Между тем Ванчо снял шкуру с важенки — вылупилась красная туша. Он вынул изнутри теплую печень и, почти не жуя, стал глотать целыми кусками. Отрезал и подал Ане:
— Ешь, тепло будет.
Аня взяла пахучую печень, откусила — она не казалась противной.
Быстренько собрались в дорогу. Аню посадили в мешке на нарты.
— Смотри, не вывались! — предупредил Гирго.
И опять она слышала скрип полозьев, щелканье ног, ритмичную дробь копыт. Эта нескончаемая песня убаюкала ее, Аня задремала. Очнулась от тупой боли в пояснице. Навалился жар и слабость — она поняла, что заболела.
Впереди слышались хриплые стоны Чиркова.
«Что теперь будет с нами?» — горько подумала Аня.

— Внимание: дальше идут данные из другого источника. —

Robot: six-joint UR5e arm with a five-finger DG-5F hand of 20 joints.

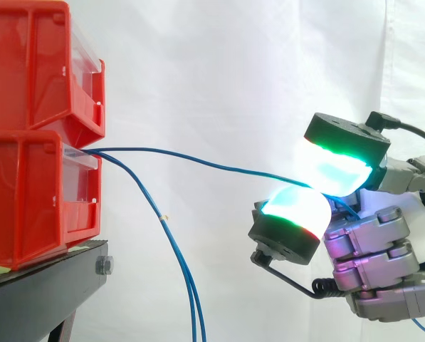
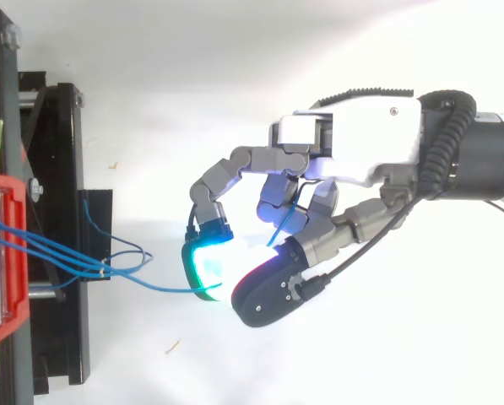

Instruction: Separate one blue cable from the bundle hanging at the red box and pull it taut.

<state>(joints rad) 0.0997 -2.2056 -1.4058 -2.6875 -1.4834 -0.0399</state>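
Note:
Several thin blue cables come out of the lower red box at its front lip. One blue cable runs nearly level to the right, away from the rest, and ends between two glowing fingertips of my hand. The hand is shut on that cable in a pinch, and the cable sags only slightly. The other blue cables hang down in a bundle from the box. From above, the pinched cable reaches the cyan-green fingertip, with the cable's tail looping inside the palm.
Two red bins are stacked at the left on a black stand. A white curtain fills the background. In the top view the stand's black frame lies left of the hand.

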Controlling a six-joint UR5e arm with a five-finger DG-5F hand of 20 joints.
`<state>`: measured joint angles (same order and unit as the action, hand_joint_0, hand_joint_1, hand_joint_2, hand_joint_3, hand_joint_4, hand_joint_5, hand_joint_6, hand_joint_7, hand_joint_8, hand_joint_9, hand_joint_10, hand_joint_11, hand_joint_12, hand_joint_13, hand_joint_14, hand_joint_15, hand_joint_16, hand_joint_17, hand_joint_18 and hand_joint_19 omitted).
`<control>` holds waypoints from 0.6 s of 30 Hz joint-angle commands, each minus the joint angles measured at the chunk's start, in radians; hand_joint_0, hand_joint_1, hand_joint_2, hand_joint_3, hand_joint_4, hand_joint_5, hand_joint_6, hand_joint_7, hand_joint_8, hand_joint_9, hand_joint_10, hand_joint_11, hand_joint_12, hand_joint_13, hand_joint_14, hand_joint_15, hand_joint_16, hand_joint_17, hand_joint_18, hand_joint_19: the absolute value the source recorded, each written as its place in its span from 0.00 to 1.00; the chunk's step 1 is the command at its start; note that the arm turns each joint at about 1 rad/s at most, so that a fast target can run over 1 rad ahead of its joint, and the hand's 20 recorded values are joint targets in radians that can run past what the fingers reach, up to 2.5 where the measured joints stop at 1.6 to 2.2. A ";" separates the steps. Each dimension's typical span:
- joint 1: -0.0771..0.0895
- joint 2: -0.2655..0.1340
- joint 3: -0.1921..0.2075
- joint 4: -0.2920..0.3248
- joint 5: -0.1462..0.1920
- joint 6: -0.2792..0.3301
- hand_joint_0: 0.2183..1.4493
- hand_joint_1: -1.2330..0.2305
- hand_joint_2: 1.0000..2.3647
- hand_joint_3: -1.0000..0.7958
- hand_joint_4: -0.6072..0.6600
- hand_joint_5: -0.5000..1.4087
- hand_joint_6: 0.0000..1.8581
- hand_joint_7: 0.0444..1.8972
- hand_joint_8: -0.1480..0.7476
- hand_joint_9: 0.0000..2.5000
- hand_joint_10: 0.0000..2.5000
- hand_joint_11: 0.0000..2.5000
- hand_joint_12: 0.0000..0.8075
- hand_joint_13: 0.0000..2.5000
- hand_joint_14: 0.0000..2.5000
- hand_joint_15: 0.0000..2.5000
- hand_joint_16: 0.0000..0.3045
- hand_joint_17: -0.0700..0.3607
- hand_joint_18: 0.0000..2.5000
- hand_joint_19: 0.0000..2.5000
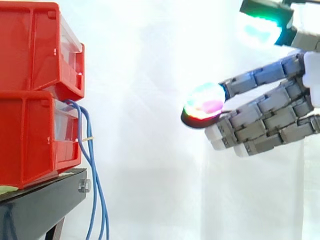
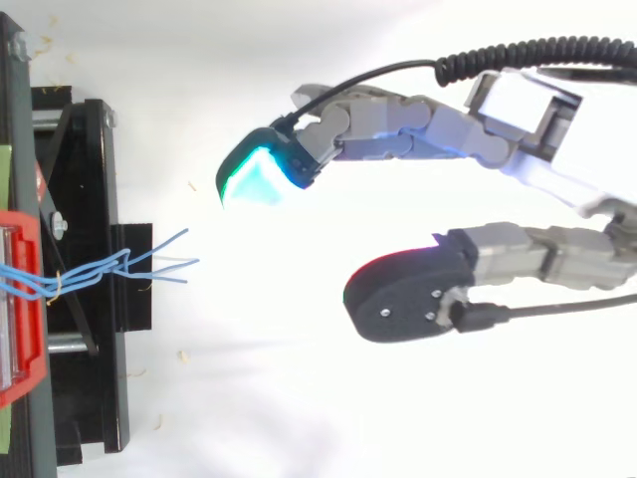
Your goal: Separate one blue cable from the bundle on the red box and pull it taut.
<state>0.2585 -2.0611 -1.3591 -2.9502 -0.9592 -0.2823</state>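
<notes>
Two red bins [image 1: 35, 90] are stacked on a black stand [image 1: 45, 200] at the left. A bundle of thin blue cables [image 1: 90, 165] comes out of the lower bin, tied with a small band, and hangs down past the stand's edge. From above, the blue cables [image 2: 109, 267] run right off the red bin [image 2: 25, 299] and fan out into loose ends. My hand [image 1: 272, 120] hovers well to the right of the cables, apart from them, open with fingers stretched toward the bins and nothing held. Its fingertips [image 2: 261, 177] glow green and red.
The black stand [image 2: 90, 299] carries a bolt at its front corner [image 1: 84, 186]. A white curtain fills the background. Open space lies between the cable ends and my hand.
</notes>
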 commanded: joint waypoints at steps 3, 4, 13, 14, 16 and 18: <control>0.002 -0.044 0.000 0.057 0.010 0.006 0.23 0.55 0.00 0.29 0.63 0.14 0.27 0.36 0.44 0.16 0.00 0.04 0.43 0.08 0.00 0.01 0.15 0.39 0.00 0.04; 0.004 -0.059 0.000 0.074 0.014 -0.001 0.23 0.55 0.00 0.29 0.63 0.14 0.27 0.36 0.44 0.16 0.00 0.04 0.43 0.08 0.00 0.01 0.15 0.39 0.00 0.04; 0.004 -0.111 0.000 0.146 0.043 -0.052 0.23 0.55 0.00 0.29 0.64 0.14 0.27 0.36 0.44 0.16 0.00 0.04 0.43 0.08 0.00 0.01 0.15 0.39 0.00 0.04; 0.002 -0.129 0.000 0.178 0.045 -0.055 0.23 0.55 0.00 0.29 0.64 0.14 0.27 0.36 0.44 0.16 0.00 0.04 0.43 0.08 0.00 0.01 0.15 0.39 0.00 0.04; 0.004 -0.137 0.002 0.212 0.046 -0.057 0.23 0.55 0.00 0.29 0.64 0.14 0.27 0.36 0.44 0.16 0.00 0.04 0.43 0.08 0.00 0.01 0.15 0.39 0.00 0.04; 0.002 -0.157 0.002 0.238 0.046 -0.066 0.23 0.55 0.00 0.29 0.64 0.15 0.27 0.36 0.44 0.16 0.00 0.04 0.43 0.08 0.00 0.01 0.15 0.39 0.00 0.04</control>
<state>0.2618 -2.1922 -1.3582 -2.7596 -0.9148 -0.3386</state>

Остальную дорогу она вспоминает отрывочно, смутно. Несколько раз Ванчо и Гирго зарывали их с Чирковым в снег, откапывали, поили чаем, и Аня снова проваливалась в забытье, как в пропасть. Перепутались дни и ночи…
И скрипели полозья, щелкали оленьи ноги, тянулась однообразная песня.
— Солнечная невестка! Солнечная невестка!.. Ты живая?..— тормошил ее Гирго.
«Что это, какое странное прозвище…» — думала Аня.
— А где Ванчо и Гирго?..— был ее первый вопрос в больнице.— Ну, эти ребята?..
— Они молодцы,— ответили ей.— Они доставили вас…
Ане и Чиркову сделали операции. У Ани пострадала, по какому-то совершенно непонятному закону, правая нога; а левая, которую спасали Ванчо и Гирго,— нет…
Период Хугдарпи только еще набирал силу.
В тот год вымерзли до дна речки и озера, задохлась рыба, померзла птица…
Морозы отпустили только в марте, в месяц Ворон.
…Зачем нужно было испытывать период Хугдарпи?